Mientras el presidente continúa de paseo por los Estados Unidos, sueña con guerras y soldaditos de plomo. Participa de encuentros con empresarios para invitarlos a invertir en la Argentina, pero al mismo tiempo los insulta y los llama prebendarios. Mientras tanto, el país atraviesa una crisis económica que no se veía desde hace décadas: fábricas que cierran, despidos masivos, suspensiones y una caída brutal del consumo que golpea todos los días el bolsillo de los argentinos.
Desde la llegada de Javier Milei al gobierno, la industria nacional sufrió un retroceso histórico. Algunos indicadores señalan que el nivel de actividad industrial ya produce como en 1945.
Uno de los datos más preocupantes es el coeficiente de industrialización, que mide la participación de la industria en el Producto Bruto Interno. Según distintos estudios, ese indicador cayó del 16,5% al 13%, un nivel que recuerda a la Argentina previa al gran proceso de industrialización de la posguerra.
A los despidos en el sector privado se suman los recortes en el Estado. Con salarios y jubilaciones congeladas, el consumo se desploma. Y cuando cae el consumo, llegan más suspensiones y más despidos. Una rueda que parece no tener freno.
Caen las ventas en supermercados
Hoy llenar el changuito para una compra mensual tiene un costo mínimo de 828.000 pesos para una familia de clase media, aunque en algunas provincias el gasto puede rozar los 950.000 pesos.
Dentro de la canasta básica varios productos volvieron a aumentar. El aceite de girasol subió entre un 2% y un 4%, el yogur bebible entre un 3% y un 6%, y la docena de huevos superó el 4% de incremento en gran parte del país.
Ni el pan en la mesa
La crisis golpea fuerte a las panaderías.

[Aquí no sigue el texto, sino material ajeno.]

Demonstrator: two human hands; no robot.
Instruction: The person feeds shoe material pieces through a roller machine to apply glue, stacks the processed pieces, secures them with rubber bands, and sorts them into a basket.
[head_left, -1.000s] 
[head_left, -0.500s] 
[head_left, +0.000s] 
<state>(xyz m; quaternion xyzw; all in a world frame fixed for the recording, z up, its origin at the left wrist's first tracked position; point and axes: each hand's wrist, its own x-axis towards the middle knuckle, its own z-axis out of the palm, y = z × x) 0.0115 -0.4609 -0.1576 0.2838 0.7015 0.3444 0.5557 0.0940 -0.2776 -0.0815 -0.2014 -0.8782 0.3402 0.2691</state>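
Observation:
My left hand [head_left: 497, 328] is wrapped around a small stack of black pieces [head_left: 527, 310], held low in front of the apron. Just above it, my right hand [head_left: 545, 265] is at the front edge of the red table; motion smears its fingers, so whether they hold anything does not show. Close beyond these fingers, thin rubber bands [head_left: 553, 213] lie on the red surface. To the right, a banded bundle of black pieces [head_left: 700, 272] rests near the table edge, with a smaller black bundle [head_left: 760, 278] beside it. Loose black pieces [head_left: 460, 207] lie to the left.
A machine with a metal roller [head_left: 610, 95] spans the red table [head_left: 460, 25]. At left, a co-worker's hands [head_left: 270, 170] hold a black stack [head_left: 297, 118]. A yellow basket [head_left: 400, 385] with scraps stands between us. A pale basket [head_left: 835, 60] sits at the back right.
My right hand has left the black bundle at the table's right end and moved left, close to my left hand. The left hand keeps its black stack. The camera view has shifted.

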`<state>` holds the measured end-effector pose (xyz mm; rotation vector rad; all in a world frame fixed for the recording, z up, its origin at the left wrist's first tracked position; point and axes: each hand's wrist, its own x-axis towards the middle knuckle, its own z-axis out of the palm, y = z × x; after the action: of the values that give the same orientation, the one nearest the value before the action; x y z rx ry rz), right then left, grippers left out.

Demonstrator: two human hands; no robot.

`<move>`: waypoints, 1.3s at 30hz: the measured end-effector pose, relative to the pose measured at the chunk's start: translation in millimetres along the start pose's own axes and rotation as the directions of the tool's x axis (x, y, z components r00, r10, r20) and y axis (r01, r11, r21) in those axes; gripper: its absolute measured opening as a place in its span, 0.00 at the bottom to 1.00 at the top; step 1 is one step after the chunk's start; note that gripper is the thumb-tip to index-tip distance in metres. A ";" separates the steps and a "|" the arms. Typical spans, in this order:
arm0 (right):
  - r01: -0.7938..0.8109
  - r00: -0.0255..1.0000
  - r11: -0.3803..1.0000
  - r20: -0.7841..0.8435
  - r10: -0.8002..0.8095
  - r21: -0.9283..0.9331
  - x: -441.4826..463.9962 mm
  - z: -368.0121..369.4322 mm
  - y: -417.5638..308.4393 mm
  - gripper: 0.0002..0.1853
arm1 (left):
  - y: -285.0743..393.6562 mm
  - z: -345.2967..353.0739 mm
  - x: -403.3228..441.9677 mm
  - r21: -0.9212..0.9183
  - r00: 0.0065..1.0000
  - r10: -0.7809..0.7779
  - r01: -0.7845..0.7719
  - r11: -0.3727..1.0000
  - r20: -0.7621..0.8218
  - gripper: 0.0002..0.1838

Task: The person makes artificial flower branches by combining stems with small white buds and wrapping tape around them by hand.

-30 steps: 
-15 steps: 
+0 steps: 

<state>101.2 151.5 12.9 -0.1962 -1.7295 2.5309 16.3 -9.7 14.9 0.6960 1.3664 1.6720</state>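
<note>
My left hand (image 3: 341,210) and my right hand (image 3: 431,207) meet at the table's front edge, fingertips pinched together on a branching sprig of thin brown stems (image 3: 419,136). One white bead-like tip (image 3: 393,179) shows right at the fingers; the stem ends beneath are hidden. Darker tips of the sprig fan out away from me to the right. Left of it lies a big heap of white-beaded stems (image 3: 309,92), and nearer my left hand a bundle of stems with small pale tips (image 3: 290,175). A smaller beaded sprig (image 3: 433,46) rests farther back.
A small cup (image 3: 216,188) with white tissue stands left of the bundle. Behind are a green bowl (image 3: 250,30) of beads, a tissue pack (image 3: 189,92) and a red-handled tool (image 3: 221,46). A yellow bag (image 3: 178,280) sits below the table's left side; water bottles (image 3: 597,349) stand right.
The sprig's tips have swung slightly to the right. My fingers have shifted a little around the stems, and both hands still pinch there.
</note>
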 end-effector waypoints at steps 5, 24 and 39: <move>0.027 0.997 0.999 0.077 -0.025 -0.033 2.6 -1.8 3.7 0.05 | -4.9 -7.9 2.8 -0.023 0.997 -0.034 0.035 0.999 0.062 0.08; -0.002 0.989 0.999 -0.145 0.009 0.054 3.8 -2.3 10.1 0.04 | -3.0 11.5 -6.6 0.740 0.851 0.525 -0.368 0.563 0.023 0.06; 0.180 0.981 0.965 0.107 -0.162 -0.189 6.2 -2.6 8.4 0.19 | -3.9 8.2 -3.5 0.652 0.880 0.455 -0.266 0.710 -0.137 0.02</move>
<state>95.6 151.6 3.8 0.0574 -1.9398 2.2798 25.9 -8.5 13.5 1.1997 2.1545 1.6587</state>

El despacho de pan cayó un 45% en lo que va de 2026 respecto al mismo período del año pasado, mientras que en productos de confitería la caída llega hasta el 70%.
El resultado es alarmante: unas 2.000 panaderías cerraron en el país y alrededor de 12.000 trabajadores perdieron su empleo desde la llegada de Milei al gobierno.
Sin pan… y sin deseo
Ni siquiera se salvan los rubros más inesperados. La empresa que fabrica los preservativos Tulipán despidió 220 trabajadores sobre una planta de 355 empleados. Las ventas cayeron a la mitad, reflejando el derrumbe general del consumo.
Comercios que bajan la persiana
La cantidad de locales comerciales vacíos en la Ciudad de Buenos Aires también creció fuerte. Según la Cámara Argentina de Comercio, los establecimientos inactivos en las principales arterias comerciales pasaron de 198 a 284 en apenas dos meses, un aumento del 43,4%.
La carne también sufre la crisis
Ni siquiera la carne escapa al derrumbe del consumo. En la localidad bonaerense de Pérez Millán, partido de Ramallo, el frigorífico exportador ArreBeef redujo su actividad y dejó unos 400 trabajadores sin tareas.
Endeudarse para sobrevivir
En medio de este panorama crece la morosidad en los créditos. Cada vez más familias se endeudan simplemente para llegar a fin de mes.
El Banco Central informó que la irregularidad en el pago de préstamos a hogares superó el 9%, mientras que en los créditos más pequeños —los que usan los sectores más golpeados— la mora ya supera el 20%.
Mientras tanto, el presidente recorre el mundo dando conferencias sobre libertad económica y prometiendo un paraíso que en la Argentina real nadie logra ver.
Porque mientras el gobierno habla de mercados y teorías, en la vida cotidiana la escena es mucho más concreta: fábricas que cierran, comercios vacíos y familias que ya no saben cómo poner el pan en la mesa.